What is required: For the material below, reproduce exactly each line from the one that has "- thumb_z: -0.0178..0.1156" through the one that has "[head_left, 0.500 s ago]", and no others; pictures stay out.

Information shown:
◆ ◆ ◆ ◆ ◆

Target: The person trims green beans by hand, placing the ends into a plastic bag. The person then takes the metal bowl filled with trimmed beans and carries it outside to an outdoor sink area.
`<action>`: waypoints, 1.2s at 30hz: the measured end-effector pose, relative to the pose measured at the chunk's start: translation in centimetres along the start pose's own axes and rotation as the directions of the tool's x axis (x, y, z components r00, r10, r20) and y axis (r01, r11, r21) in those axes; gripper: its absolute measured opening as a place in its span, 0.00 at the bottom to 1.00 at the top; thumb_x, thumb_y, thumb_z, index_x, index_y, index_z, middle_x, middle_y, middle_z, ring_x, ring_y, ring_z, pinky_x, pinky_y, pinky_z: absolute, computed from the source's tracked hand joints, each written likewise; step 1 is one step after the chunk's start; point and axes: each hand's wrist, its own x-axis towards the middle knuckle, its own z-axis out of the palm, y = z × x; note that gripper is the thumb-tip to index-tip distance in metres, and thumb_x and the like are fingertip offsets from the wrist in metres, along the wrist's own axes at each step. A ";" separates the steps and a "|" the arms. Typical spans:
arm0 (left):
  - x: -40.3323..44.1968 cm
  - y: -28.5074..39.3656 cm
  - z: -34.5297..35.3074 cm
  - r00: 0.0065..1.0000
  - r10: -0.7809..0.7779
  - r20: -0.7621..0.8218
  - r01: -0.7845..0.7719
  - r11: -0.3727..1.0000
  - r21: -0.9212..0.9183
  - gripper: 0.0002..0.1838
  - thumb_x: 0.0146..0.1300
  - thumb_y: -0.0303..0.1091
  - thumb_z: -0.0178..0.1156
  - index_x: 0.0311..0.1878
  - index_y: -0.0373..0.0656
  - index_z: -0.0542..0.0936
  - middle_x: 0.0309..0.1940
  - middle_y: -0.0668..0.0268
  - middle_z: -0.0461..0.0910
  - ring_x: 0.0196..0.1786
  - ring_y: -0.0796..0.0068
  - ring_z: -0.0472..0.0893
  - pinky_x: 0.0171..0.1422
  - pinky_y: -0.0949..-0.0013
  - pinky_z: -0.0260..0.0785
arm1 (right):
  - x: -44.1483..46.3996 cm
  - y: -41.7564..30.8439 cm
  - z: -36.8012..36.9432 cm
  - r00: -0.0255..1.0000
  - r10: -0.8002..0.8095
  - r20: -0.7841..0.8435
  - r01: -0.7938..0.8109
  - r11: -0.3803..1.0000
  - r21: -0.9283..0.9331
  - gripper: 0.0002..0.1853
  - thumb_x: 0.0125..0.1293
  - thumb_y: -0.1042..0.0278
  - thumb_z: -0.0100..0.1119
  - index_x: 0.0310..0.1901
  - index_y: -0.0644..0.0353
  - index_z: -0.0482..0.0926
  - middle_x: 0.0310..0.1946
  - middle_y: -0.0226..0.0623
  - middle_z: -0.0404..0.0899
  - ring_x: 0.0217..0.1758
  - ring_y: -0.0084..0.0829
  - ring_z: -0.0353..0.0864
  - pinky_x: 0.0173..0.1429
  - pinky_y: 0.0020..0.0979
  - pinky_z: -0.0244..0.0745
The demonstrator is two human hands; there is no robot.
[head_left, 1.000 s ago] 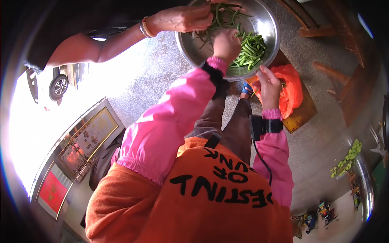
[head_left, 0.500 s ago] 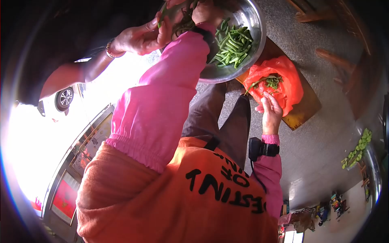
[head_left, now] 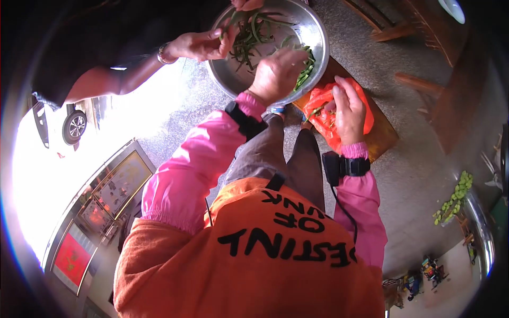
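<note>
My left hand (head_left: 278,73) is over the near right part of a wide metal bowl (head_left: 222,82), beside cut green bean pieces (head_left: 306,69). Its fingers are smeared by motion, so I cannot see whether they hold anything. Longer green beans (head_left: 249,40) lie across the bowl's far left side. My right hand (head_left: 350,112) hovers over a red plastic bag (head_left: 318,98), fingers stretched out and apart, with nothing visible in them. Some green bits (head_left: 316,112) show at the bag's opening, partly covered by this hand.
Another person's hand (head_left: 204,46), wearing a bracelet, reaches in from the left with a green bean at its fingertips. Below the bag is a wooden stool or board (head_left: 384,138). Wooden furniture (head_left: 419,82) stands at upper right, and green pods (head_left: 455,197) lie farther right.
My left hand has come back from the bowl's far side to its near right side. My right hand has moved up over the bag. The view has shifted, showing more of the bowl.
</note>
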 end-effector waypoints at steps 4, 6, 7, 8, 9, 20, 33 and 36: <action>-2.4 4.0 -0.4 0.989 -0.107 0.100 0.120 0.984 -0.133 0.11 0.51 0.24 0.59 0.40 0.42 0.78 0.29 0.61 0.77 0.29 0.65 0.79 0.32 0.69 0.72 | -0.5 -0.8 0.4 0.986 -0.100 0.133 0.106 0.994 -0.041 0.14 0.65 0.66 0.52 0.49 0.63 0.75 0.27 0.25 0.73 0.23 0.14 0.68 0.29 0.19 0.66; -3.5 4.8 -0.2 0.990 -0.089 0.112 0.104 0.986 -0.131 0.12 0.51 0.25 0.59 0.40 0.43 0.78 0.29 0.61 0.77 0.29 0.64 0.79 0.32 0.68 0.72 | -1.2 -0.8 0.0 0.980 -0.123 0.155 0.142 0.983 -0.118 0.12 0.65 0.67 0.52 0.46 0.63 0.76 0.28 0.27 0.75 0.23 0.14 0.69 0.29 0.19 0.67; -4.1 5.2 0.1 0.990 -0.096 0.101 0.109 0.986 -0.129 0.12 0.51 0.25 0.59 0.40 0.43 0.78 0.29 0.61 0.77 0.29 0.64 0.79 0.32 0.68 0.72 | -1.4 -0.5 -0.2 0.982 -0.091 0.167 0.107 0.990 -0.092 0.11 0.65 0.67 0.52 0.45 0.64 0.76 0.28 0.27 0.76 0.24 0.14 0.70 0.29 0.19 0.68; -4.5 5.3 0.5 0.988 -0.106 0.113 0.118 0.987 -0.107 0.12 0.50 0.25 0.59 0.40 0.43 0.78 0.30 0.61 0.77 0.29 0.63 0.79 0.32 0.67 0.72 | -1.5 0.0 -0.3 0.983 -0.053 0.178 0.065 0.996 -0.064 0.11 0.64 0.68 0.52 0.44 0.64 0.76 0.28 0.28 0.77 0.24 0.14 0.71 0.30 0.19 0.69; -5.0 5.7 0.8 0.986 -0.111 0.122 0.122 0.989 -0.087 0.12 0.50 0.25 0.59 0.40 0.44 0.78 0.30 0.61 0.77 0.29 0.62 0.79 0.32 0.66 0.72 | -1.8 0.4 -0.7 0.982 -0.053 0.184 0.067 0.995 -0.070 0.11 0.64 0.68 0.52 0.44 0.64 0.76 0.28 0.28 0.77 0.24 0.14 0.71 0.30 0.19 0.69; -6.9 9.5 4.0 0.958 -0.093 0.272 0.087 0.996 0.034 0.15 0.52 0.33 0.58 0.44 0.46 0.75 0.42 0.51 0.76 0.36 0.53 0.79 0.34 0.57 0.73 | -4.5 3.3 -4.0 0.977 -0.161 0.141 0.192 0.951 -0.243 0.15 0.52 0.64 0.65 0.38 0.60 0.72 0.25 0.33 0.75 0.26 0.27 0.75 0.32 0.32 0.73; -5.6 13.7 4.5 0.889 -0.147 0.434 0.289 0.915 -0.282 0.08 0.53 0.34 0.63 0.34 0.40 0.82 0.24 0.59 0.80 0.27 0.73 0.80 0.33 0.69 0.71 | -8.8 2.6 -8.3 0.994 0.015 0.107 -0.033 0.986 0.164 0.07 0.60 0.70 0.51 0.32 0.65 0.76 0.19 0.31 0.75 0.19 0.21 0.75 0.25 0.23 0.72; -5.1 13.9 3.9 0.850 -0.193 0.490 0.360 0.892 -0.273 0.10 0.53 0.34 0.63 0.37 0.41 0.82 0.26 0.63 0.81 0.30 0.80 0.78 0.37 0.74 0.71 | -8.9 2.8 -8.1 0.993 0.018 0.113 -0.048 0.963 0.264 0.06 0.59 0.71 0.53 0.32 0.66 0.75 0.20 0.32 0.75 0.18 0.21 0.75 0.24 0.23 0.71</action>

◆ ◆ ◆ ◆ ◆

Written answer:
  - thumb_z: -0.0178..0.1156
  - index_x: 0.0311..0.1878
  - index_y: -0.0373..0.0656
  - index_z: -0.0542..0.0936
  - middle_x: 0.0309..0.1940
  - middle_y: -0.0668..0.0268
  - middle_z: -0.0461..0.0910
  - ring_x: 0.0196..0.1786
  - ring_y: -0.0796..0.0068
  - ring_z: -0.0472..0.0893
  - pinky_x: 0.0171..0.1422
  - pinky_y: -0.0949..-0.0013
  - pinky_z: -0.0260..0.0785
arm1 (right):
  - x: -44.1483..46.3996 cm
  - y: -41.7564..30.8439 cm
  - z: -36.8012..36.9432 cm
  - r00: -0.0255..1.0000
  - r10: -0.8002..0.8095
  - r20: -0.7841..0.8435
  - r01: -0.7938..0.8109
  - r11: -0.3803..1.0000
  - r21: -0.9283..0.9331
  - gripper: 0.0002..0.1853
  - thumb_x: 0.0125..0.1293
  - thumb_y: -0.1042..0.0278
  - thumb_z: -0.0100..0.1119
  - index_x: 0.0310..0.1901
  - index_y: -0.0644..0.0353
  - index_z: -0.0482..0.0926
  - middle_x: 0.0310..0.1946
  - middle_y: -0.0226..0.0623
  - middle_z: -0.0404..0.0899
  - ring_x: 0.0217..0.1758
  - ring_y: -0.0084..0.0829
  - ring_z: -0.0353..0.0864
  - pinky_x: 0.0173..0.1429
  - pinky_y: 0.0020..0.0979
  - pinky_z: -0.0244..0.0745
The demonstrator is two human hands; there is no robot.
[head_left, 1.000 s ago] 
[head_left, 0.500 s ago] 

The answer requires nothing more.